Adoption of Agenda 2030: A Major Victory for NCDs
24th September 2015
24th September 2015
Today is a historic moment for the non-communicable disease (NCD) community. This morning, world leaders formally adopted the 2030 Agenda for Sustainable Development at the United Nations in New York. These 17 Sustainable Development Goals (SDGs) and 169 targets will drive efforts to end extreme poverty, fight inequality and injustice, improve health and wellbeing, and protect our planet over the next fifteen years. For the first time, NCDs are included in these goals as a sustainable development priority for all countries.
“This victory marks the culmination of a six year campaign led by the NCD Alliance”, said Mr José Luis Castro, Chair of the NCD Alliance and Executive Director of The Union. "In 2009 when the NCD Alliance was founded, one of the four initial goals was to secure NCDs - namely diabetes, cancer, cardiovascular diseases, chronic respiratory disease, and mental/neurological disorders - in the successors to the Millennium Development Goals (MDGs). Since then, the NCD Alliance has worked tirelessly with many partners and stakeholders to lay the foundations for this historic agreement today”.
The adoption of the SDGs marks an important shift from development for the poorest countries to sustainable development for all. Ms Johanna Ralston, Vice-Chair of the NCD Alliance and CEO of the World Heart Federation said “Never before have world leaders pledged common action across such a broad and universal policy agenda, focusing on both the unfinished business of the MDGs, plus new global challenges such as NCDs, climate change, peace and security, and inequality.”
Health is recognised as a precondition for and an outcome of sustainable human development in the 2030 Agenda. One of the 17 SDGs focuses on health (SDG3), pledging governments to “ensure healthy lives and promote well-being for all at all ages”. To measure progress against this goal, there are 9 targets covering a range of global health priorities including maternal and child health, communicable diseases, universal health coverage, and NCDs.
Indeed three of the nine health targets focused on NCD-related issues, signalling a major evolution in global health priorities. Target 3.4 is to “reduce by one third premature mortality from NCDs through prevention and treatment, and promote mental health and wellbeing”, which builds on the World Health Organization (WHO) “25x25” NCD target. Target 3.5 focuses on the prevention and treatment of substance abuse, including harmful use of alcohol, and target 3.6 sets out to reduce the number of deaths and injuries from road traffic accidents.

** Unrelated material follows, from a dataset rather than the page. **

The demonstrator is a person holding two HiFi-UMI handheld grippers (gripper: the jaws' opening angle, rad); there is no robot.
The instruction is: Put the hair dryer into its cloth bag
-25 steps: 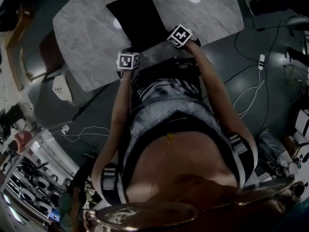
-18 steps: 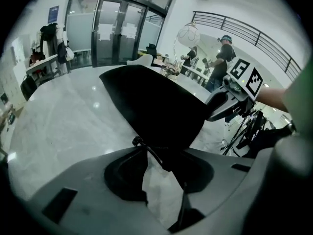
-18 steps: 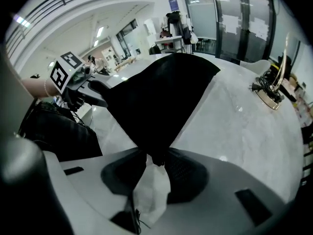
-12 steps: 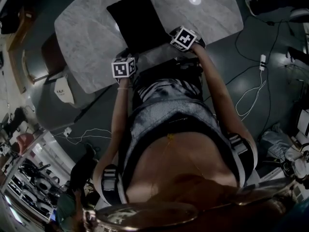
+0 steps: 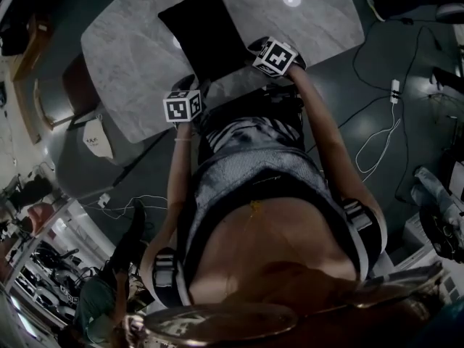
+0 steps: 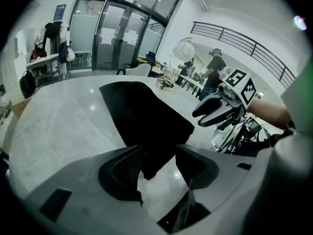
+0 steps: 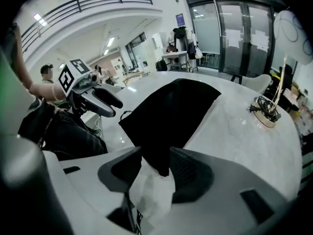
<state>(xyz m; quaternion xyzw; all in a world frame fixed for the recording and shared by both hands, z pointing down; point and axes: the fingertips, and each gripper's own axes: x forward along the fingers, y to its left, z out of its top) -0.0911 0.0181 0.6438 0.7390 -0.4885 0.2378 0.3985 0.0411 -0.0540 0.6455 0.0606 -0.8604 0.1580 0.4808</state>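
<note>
The black cloth bag (image 5: 206, 31) lies flat on the marble table (image 5: 123, 56), with its near edge towards me. No hair dryer shows in any view. My left gripper (image 5: 192, 85) hovers over the bag's near left corner and my right gripper (image 5: 257, 49) over the near right corner. In the left gripper view the jaws of my left gripper (image 6: 159, 153) have just been opening; the bag (image 6: 146, 116) shows in the gap below, untouched by the pads. The jaws of my right gripper (image 7: 155, 155) have likewise just been opening, with a bag (image 7: 171, 111) corner loose between them.
A small round thing with a cable (image 7: 264, 112) rests on the table's far right part. A pale chair (image 5: 94, 136) stands at the table's left end. Cables and a power strip (image 5: 394, 89) lie on the floor to the right. People stand far off (image 6: 212, 67).
Both grippers have risen off the bag's near edge and their jaws have parted. The bag has stayed flat on the table.
</note>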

Also of importance are the means of implementation targets which help guide countries make progress, and the Addis Ababa Action Agenda (AAAA) that provides a framework to catalyse investment in the SDGs. “With the inclusion of the WHO Framework Convention on Tobacco Control (FCTC) as one of four means of implementation targets for SDG3, and tobacco taxation referenced in the AAAA, tobacco control is now clearly recognised by the UN as a strategy to address sustainable development and improve health”, said Mr Laurent Huber, Director of the Framework Convention Alliance (FCA) and member of the NCD Alliance Steering Group. Other means of implementation targets include improving access to essential medicines and vaccines, strengthening the health workforce, and managing health risk.

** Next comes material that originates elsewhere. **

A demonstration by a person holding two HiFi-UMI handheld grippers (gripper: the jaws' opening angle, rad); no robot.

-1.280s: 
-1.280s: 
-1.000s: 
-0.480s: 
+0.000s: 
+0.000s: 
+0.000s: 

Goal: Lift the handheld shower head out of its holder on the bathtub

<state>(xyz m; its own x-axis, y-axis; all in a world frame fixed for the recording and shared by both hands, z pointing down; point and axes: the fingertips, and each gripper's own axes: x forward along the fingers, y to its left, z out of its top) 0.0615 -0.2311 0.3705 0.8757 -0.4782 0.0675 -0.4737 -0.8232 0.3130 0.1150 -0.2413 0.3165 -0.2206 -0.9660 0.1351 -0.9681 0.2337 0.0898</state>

"As a set of integrated and indivisible goals that balance the three dimensions of sustainable development (economic, social and environmental), the SDGs provide all stakeholders with a clear mandate for integration. The NCD response is no exception. NCDs and the major risk factors are linked with many of the other SDGs, including poverty, nutrition, gender equality, education, inequality, energy, urbanisation and climate change. The adoption of Agenda 2030 today marks a momentous achievement for the NCD community”, said Ms Katie Dain, Executive Director of the NCD Alliance. “It is a time when we can be more optimistic about the future of prevention and control of NCDs than perhaps at any stage of recent history. As we celebrate the new Agenda we also encourage immediate action to realise the ambitious SDGs by their 2030 end-date.”